実は原稿のご執筆だけでなく、原稿のチェック、当方からのご提案へのお返事など、すべてにおいてリアクションが早いのです。ズルズル先延ばしする自分は毎回横尾さんに、しっかりやれよと諭されているようで、それも慶びでもあります。横尾さんの小気味よく、序破急あるノリが、そのまま文章に表れて、毎回心が動かされています。

 この連載は今回で110回目を迎えましたが、最近ご興味を持たれた方は、初期の連載をまとめた単行本『往復書簡 老親友のナイショ文』(小社刊)も出版されています。まとめて読むと瀬戸内さんと横尾さんの掛け合い、お互いがどう思いあっているのか、それぞれの考え方の相違などがわかり、日本を代表する芸術家のお二人の頭脳を垣間見るようです。

 カバーの絵は黄色の鮮やかな背景に、中心には二羽の鶴、下に亀、そして左に男の人がこの光景を覗いている横尾さんの手による素敵な絵画です。

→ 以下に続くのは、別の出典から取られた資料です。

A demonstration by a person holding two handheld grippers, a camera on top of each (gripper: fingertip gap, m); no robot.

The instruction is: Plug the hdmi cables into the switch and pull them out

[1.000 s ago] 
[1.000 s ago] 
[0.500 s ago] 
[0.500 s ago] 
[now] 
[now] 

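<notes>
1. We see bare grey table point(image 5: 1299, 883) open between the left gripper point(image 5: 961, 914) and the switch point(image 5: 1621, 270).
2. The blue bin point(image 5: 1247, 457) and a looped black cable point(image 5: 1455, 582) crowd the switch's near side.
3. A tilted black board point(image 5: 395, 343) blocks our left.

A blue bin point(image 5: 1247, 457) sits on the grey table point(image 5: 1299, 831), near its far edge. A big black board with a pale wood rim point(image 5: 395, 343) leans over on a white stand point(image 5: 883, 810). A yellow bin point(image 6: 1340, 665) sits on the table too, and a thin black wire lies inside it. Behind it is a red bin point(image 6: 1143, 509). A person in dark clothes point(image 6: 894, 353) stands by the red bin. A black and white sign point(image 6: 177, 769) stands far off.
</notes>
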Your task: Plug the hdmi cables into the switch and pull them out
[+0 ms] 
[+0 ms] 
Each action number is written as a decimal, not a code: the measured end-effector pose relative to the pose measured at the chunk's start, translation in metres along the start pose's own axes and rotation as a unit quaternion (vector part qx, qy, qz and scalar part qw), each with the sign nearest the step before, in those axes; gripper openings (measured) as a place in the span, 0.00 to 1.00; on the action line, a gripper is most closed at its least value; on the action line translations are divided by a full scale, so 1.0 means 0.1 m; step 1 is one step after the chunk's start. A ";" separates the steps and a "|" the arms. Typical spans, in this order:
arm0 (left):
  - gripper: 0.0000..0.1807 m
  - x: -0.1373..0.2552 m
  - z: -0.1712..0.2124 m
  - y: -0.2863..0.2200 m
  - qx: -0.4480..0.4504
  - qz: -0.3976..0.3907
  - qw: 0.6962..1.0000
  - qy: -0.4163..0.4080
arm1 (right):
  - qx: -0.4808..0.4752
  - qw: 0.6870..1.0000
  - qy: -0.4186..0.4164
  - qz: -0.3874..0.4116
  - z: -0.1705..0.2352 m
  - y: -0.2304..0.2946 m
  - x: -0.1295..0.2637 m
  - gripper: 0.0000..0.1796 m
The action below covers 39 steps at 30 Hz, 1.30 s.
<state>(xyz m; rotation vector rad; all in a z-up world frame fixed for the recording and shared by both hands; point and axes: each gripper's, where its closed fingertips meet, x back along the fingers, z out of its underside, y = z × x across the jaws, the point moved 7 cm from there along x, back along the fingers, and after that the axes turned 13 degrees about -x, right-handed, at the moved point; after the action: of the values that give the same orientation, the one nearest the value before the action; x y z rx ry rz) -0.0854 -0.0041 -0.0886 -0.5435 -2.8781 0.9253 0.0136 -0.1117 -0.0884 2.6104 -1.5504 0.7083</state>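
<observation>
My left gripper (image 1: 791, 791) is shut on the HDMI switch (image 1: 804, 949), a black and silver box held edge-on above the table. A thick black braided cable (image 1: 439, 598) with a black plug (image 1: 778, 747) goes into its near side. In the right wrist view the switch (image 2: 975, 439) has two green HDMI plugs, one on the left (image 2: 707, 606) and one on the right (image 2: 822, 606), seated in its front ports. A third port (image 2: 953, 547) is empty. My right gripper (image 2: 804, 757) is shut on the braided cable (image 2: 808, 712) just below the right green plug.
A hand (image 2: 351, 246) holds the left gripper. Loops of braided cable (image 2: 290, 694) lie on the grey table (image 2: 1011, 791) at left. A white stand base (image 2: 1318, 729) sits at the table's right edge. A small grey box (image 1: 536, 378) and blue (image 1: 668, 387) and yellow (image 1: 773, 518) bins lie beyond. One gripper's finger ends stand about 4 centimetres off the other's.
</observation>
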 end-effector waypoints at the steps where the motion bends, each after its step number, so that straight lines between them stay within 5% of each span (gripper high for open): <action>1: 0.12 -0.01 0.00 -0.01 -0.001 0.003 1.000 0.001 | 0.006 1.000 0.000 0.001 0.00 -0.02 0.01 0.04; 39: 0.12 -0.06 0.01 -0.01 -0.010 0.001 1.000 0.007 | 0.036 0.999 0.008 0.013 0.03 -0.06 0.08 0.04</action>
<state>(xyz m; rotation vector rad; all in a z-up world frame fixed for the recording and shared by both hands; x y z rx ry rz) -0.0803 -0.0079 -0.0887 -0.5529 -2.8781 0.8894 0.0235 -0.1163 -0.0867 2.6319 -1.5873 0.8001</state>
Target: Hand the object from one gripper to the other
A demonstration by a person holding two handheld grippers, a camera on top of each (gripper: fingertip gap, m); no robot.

 この絵には実は別のバージョンがあるのです。それは瀬戸内の小さな島・豊島にある豊島横尾館に展示してあります。

 豊島横尾館に行くには高松港から“瀬戸内”の海を船に揺られて約35分、家浦という港に向かいます。のどかな島の一本道を歩くと大きな円筒のある民家が目の前に現れ、そこが豊島横尾館です。ここが本当に美術館?と思われるかもしれません。3棟からなる古民家を建築家の永山祐子さんがリノベーションしたもので、外観からの予想とは打って変わって、異世界が広がっています。この美術館は横尾さんの創造の基底にある「死の祝祭」をイメージしたものでもあるそうです。

 さて、先に紹介した表紙の絵について、豊島横尾館にある絵画は「原始宇宙」という題名で、カバーの絵とはいくつかの違いがあります。それは……。是非是非、現地で現物を見てください。

 そうそう、豊島横尾館に行く際には『往復書簡 老親友のナイショ文』の本の絵をそっと見せてくださいね。そうすると美術館の方の笑顔という素敵なプレゼントをいただけるはずです。